[Recorded data]
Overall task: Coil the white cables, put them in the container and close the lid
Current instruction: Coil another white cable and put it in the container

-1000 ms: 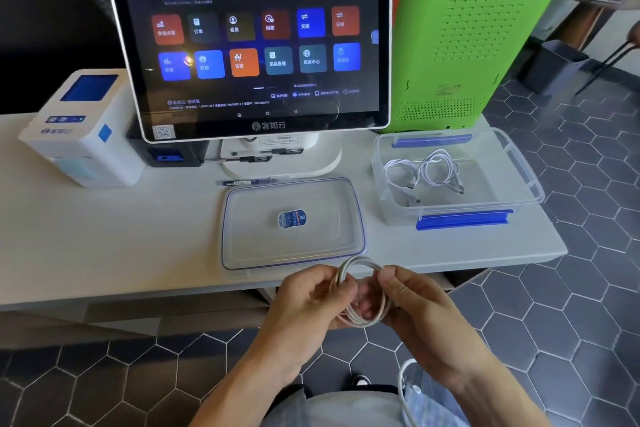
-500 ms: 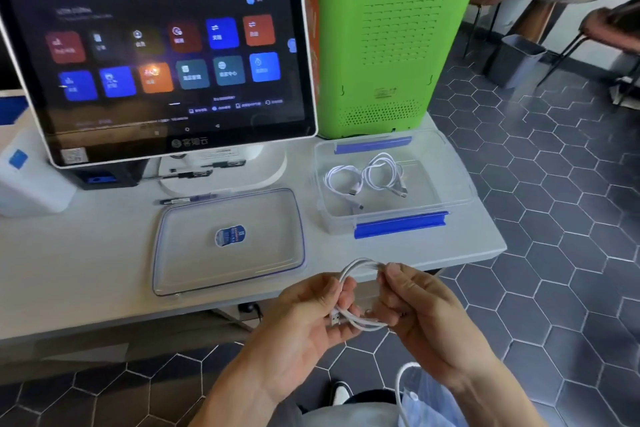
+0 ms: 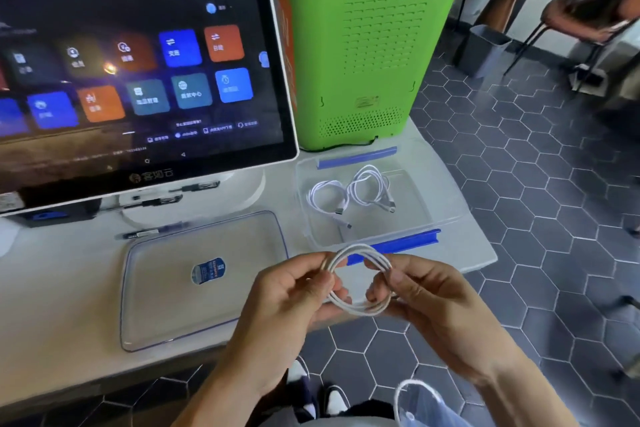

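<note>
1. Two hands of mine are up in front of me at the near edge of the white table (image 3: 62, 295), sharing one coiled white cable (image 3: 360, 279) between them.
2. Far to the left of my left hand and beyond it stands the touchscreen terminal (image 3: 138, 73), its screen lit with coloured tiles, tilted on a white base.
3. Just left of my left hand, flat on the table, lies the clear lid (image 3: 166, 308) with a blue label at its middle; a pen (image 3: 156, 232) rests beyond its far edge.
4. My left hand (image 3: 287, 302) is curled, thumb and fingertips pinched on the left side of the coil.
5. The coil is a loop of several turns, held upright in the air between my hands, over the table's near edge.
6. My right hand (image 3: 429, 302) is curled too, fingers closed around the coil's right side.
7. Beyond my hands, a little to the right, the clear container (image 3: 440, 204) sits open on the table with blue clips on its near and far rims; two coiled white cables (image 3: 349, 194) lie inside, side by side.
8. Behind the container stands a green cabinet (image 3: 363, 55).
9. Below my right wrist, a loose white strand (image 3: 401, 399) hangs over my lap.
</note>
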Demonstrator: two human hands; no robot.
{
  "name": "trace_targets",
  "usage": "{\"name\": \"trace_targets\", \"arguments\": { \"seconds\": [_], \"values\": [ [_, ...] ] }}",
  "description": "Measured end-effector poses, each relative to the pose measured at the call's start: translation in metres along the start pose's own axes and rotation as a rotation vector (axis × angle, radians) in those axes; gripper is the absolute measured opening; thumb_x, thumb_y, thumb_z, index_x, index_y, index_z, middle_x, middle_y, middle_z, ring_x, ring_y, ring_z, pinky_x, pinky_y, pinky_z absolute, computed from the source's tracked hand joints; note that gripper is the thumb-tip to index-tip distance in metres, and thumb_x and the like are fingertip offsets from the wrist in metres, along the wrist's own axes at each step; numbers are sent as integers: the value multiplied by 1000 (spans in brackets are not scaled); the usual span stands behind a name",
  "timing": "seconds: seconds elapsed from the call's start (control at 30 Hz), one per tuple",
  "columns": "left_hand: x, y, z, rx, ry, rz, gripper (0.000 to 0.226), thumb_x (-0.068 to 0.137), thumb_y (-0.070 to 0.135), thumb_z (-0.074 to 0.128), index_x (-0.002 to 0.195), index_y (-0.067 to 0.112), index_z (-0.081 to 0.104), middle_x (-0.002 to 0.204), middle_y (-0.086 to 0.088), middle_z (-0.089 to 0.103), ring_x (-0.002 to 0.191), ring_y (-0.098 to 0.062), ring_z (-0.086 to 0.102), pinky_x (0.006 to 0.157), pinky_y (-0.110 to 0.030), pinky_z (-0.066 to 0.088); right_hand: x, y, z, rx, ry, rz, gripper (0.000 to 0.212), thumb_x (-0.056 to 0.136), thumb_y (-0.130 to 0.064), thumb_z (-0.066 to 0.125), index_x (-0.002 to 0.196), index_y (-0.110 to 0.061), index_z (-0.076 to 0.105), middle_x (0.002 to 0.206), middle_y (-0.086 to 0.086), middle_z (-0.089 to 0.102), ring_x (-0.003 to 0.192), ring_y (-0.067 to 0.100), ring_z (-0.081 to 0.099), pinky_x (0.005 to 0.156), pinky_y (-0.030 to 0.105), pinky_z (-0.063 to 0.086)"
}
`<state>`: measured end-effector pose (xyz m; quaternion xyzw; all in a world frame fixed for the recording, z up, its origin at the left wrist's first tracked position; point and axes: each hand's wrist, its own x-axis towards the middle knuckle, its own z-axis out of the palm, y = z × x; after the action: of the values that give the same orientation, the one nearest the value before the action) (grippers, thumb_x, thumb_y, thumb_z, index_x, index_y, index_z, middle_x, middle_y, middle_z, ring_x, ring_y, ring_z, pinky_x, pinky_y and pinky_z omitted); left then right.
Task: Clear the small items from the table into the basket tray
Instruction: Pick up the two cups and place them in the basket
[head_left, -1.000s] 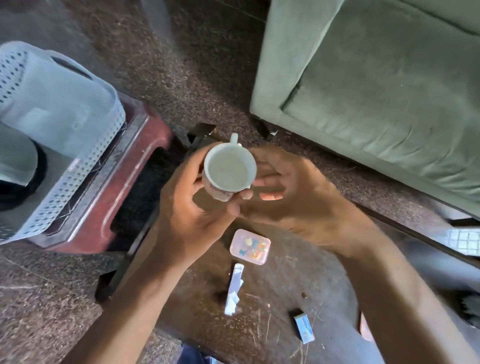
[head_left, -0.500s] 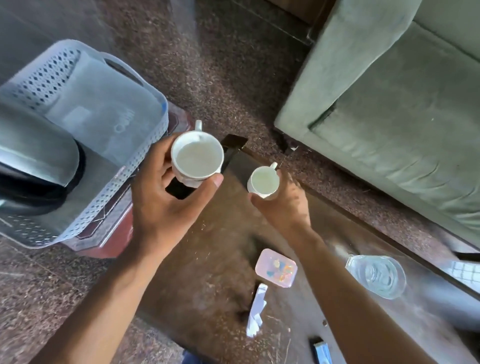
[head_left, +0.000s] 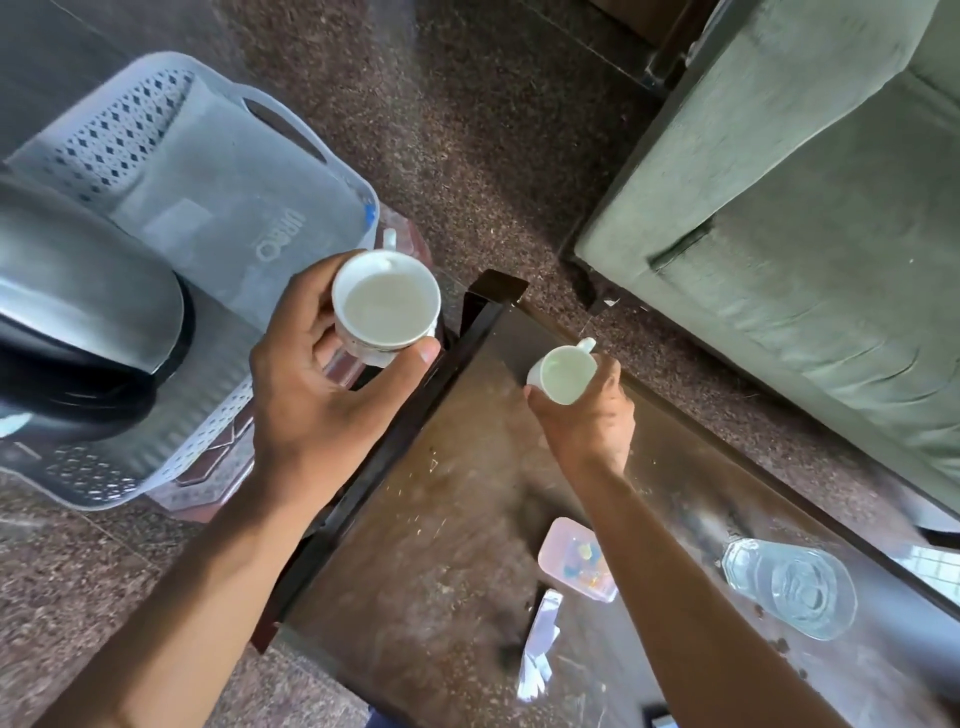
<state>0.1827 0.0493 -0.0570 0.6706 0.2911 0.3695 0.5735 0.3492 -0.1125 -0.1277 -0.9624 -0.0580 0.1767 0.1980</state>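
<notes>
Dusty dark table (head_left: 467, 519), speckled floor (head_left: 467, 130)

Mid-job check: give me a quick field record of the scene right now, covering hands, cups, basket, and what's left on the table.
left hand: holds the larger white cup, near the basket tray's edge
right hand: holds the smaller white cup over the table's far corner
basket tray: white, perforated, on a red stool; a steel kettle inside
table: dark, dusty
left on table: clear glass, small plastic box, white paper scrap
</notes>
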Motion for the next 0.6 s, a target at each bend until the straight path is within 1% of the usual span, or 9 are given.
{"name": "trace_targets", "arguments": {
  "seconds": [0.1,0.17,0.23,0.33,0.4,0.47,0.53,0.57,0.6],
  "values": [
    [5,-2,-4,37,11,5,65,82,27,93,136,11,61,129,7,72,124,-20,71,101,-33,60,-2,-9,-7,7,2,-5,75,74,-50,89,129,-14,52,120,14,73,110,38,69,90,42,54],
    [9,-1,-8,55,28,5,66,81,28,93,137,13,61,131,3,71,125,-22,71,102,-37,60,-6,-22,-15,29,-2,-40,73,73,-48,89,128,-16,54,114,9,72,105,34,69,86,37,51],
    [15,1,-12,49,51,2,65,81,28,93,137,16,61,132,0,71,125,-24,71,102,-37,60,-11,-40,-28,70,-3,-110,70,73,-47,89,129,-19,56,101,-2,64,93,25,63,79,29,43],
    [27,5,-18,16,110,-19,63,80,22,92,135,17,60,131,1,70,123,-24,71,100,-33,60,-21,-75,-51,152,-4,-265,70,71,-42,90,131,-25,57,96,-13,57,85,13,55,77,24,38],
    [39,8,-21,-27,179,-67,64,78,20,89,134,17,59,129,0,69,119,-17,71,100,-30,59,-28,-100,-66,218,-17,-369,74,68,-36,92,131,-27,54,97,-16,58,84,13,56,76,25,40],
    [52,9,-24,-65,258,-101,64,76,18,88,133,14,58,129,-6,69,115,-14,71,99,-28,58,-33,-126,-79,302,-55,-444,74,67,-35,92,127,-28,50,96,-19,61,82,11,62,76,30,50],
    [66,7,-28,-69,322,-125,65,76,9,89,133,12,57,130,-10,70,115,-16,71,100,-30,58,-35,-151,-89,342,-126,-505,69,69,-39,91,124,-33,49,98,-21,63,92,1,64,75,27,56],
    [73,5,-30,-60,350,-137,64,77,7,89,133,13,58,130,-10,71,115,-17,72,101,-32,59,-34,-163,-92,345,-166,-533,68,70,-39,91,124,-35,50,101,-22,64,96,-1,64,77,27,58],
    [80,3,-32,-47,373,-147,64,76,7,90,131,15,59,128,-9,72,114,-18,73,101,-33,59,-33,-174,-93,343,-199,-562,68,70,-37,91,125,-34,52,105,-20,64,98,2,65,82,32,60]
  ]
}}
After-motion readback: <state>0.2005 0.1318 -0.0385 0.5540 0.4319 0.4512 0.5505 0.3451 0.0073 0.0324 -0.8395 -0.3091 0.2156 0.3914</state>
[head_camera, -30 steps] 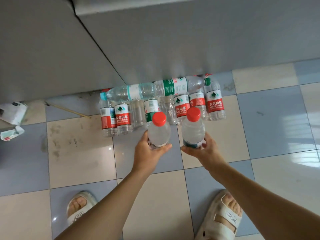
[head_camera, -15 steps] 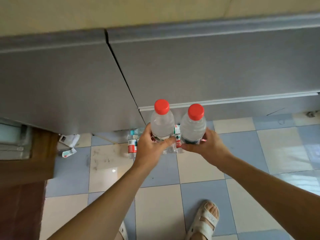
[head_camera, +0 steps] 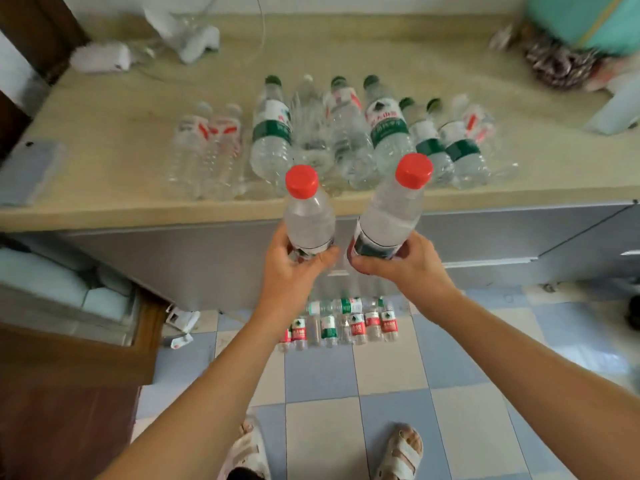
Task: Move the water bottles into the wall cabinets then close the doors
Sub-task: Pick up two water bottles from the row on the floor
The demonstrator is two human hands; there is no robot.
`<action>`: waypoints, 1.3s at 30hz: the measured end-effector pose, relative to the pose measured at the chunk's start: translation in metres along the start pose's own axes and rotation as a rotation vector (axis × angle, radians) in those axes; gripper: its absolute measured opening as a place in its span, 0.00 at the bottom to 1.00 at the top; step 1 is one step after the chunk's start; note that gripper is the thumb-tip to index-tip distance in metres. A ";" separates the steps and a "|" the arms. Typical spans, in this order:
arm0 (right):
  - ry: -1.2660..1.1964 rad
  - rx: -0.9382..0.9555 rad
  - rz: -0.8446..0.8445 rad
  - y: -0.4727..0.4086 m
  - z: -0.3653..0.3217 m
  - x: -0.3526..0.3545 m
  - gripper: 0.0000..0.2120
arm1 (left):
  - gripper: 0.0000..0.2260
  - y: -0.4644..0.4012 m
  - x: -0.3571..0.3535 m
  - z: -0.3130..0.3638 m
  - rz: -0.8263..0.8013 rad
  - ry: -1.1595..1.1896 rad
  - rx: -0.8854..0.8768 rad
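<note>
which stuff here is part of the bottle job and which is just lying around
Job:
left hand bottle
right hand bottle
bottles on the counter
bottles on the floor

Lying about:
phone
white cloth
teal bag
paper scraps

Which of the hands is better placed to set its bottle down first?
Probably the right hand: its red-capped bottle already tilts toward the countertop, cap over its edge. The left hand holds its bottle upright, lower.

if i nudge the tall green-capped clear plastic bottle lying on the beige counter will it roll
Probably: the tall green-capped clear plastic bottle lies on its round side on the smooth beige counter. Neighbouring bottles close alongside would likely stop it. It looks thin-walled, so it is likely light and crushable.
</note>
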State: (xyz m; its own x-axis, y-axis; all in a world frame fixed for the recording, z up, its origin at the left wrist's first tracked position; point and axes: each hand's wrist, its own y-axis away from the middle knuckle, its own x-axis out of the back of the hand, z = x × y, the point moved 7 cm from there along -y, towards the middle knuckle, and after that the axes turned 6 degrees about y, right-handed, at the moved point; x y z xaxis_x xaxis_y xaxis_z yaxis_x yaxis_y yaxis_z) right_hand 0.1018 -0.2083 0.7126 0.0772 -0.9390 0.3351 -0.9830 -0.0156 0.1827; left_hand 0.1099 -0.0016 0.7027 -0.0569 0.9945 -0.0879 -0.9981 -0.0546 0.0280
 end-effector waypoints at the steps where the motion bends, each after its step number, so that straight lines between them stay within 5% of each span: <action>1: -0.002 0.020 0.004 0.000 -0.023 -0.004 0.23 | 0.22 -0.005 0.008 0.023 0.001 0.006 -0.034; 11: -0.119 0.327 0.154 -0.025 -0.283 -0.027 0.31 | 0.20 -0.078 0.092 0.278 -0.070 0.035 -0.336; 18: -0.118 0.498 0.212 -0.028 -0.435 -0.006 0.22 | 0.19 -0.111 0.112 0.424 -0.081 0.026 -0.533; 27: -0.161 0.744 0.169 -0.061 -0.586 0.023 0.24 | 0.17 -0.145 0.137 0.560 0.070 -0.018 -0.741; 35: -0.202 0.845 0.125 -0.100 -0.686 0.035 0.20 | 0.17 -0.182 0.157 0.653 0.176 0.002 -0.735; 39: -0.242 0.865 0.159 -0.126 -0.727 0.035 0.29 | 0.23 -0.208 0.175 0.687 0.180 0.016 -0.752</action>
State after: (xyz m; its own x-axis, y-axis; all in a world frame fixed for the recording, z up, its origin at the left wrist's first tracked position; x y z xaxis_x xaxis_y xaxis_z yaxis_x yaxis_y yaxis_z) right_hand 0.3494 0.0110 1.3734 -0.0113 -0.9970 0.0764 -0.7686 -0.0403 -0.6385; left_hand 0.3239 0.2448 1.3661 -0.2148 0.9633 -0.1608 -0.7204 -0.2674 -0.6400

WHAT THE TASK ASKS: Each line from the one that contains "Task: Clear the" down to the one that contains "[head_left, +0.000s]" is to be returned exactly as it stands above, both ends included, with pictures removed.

OUTPUT OF THE TASK:
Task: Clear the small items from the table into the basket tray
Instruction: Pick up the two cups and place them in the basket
[head_left, -1.000s] 
[head_left, -0.500s] 
[head_left, +0.000s] 

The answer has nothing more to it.